When, in February of 1970, Issayas asked the leaders of ELF for permission to go to Ala, Akeleguzai, he did not disclose to them what his real intention was. He told them he would return to participate in the First National Congress, for which preparation was underway. The Congress was to discuss all the shortcomings of the Front and possibly devise a resolution about the concerns of many, including those of Issayas.

Then again, it soon became clear to everyone that Issayas was up to no good when, halfway into his journey, he excluded two Tegadelti, who happened to be Moslems, from the group of Tegadelti assigned to accompany him to return to Barka. Instead, he continued his journey to Ala with only the Christians he had chosen to accompany him.

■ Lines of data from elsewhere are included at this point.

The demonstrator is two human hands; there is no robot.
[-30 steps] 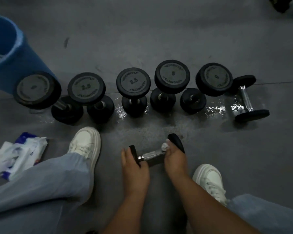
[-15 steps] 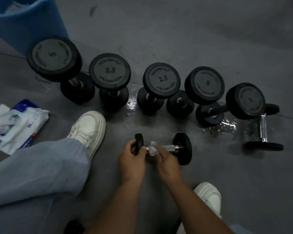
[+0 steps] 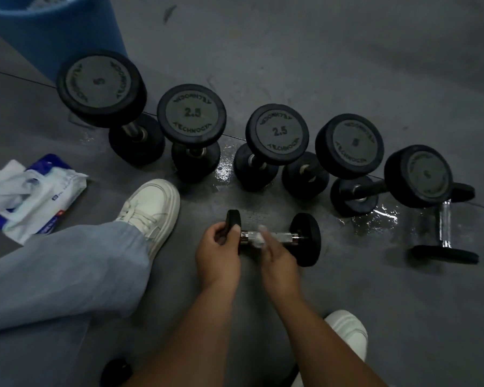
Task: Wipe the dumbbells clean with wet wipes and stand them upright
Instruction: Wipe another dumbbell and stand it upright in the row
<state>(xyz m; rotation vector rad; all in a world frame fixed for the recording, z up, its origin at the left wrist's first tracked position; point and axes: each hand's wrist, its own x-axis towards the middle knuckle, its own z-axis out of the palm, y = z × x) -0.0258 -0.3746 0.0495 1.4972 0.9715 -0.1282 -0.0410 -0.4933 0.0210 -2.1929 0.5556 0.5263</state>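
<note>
We grip a small dumbbell (image 3: 288, 236) in both hands, low over the grey floor (image 3: 347, 65) and lying level between them. Our left hand (image 3: 217, 255) grasps its left end plate: the fingers (image 3: 221, 230) curl over the plate's rim and the thumb presses its inner face. Our right hand (image 3: 277, 261) is on the chrome handle, where its fingertips pinch a bunched white wet wipe (image 3: 259, 238) against the metal just right of the left thumb. That hand is blurred, so we cannot tell how tightly its fingers curl. The dumbbell's right end plate sticks out bare past the right fingertips.

Beyond our fingers five black dumbbells stand on end in a row. Past the left fingers are one marked 5 (image 3: 101, 88) and a 2.5 dumbbell (image 3: 192, 115). Straight ahead of the wipe stands a second 2.5 dumbbell (image 3: 277, 134). Two more, whose numbers we cannot read, stand past the right fingers. Well to the right of the right fingertips a chrome-handled dumbbell (image 3: 444, 222) lies on its side beside a wet patch (image 3: 375, 216).

Far to the left of the left fingers lies an open pack of wet wipes (image 3: 34, 196), with a blue bin (image 3: 59, 37) beyond it. Our white shoe (image 3: 151, 208) and jeans leg (image 3: 62, 269) lie between the pack and the left hand.
</note>
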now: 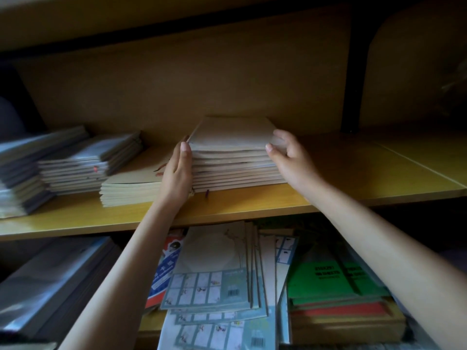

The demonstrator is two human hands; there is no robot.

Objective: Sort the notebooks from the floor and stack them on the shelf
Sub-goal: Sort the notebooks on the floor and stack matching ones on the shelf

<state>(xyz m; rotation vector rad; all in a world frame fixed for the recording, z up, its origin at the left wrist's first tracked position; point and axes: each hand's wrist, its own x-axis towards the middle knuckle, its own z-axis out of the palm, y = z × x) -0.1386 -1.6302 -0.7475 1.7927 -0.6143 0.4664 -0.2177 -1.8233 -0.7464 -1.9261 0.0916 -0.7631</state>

Later on, he issued an official declaration under the title of “niHnan Alaman” and made it known to the public his intention to form his own splinter group and gave the following reasons why it was vital for him to create his own front:

  1. Two Christian Tegadelti, Wolday Gidey, and Kidane Kiflu, assigned to work in Kassala, Sudan, were executed by Kiada al Ama.
  2. More than 50 Christian peasants were murdered by ELF in Shimbare, in Upper Gash Region.
  3. In the mid-1960s, more than one hundred Christian Tegadelti were ordered to be killed by ELF.
  4. Again later, he broadened his reasons for forming his front by adding a fourth reason: Qiada al Ama executed more than 150 Christian students known by Seria Addis.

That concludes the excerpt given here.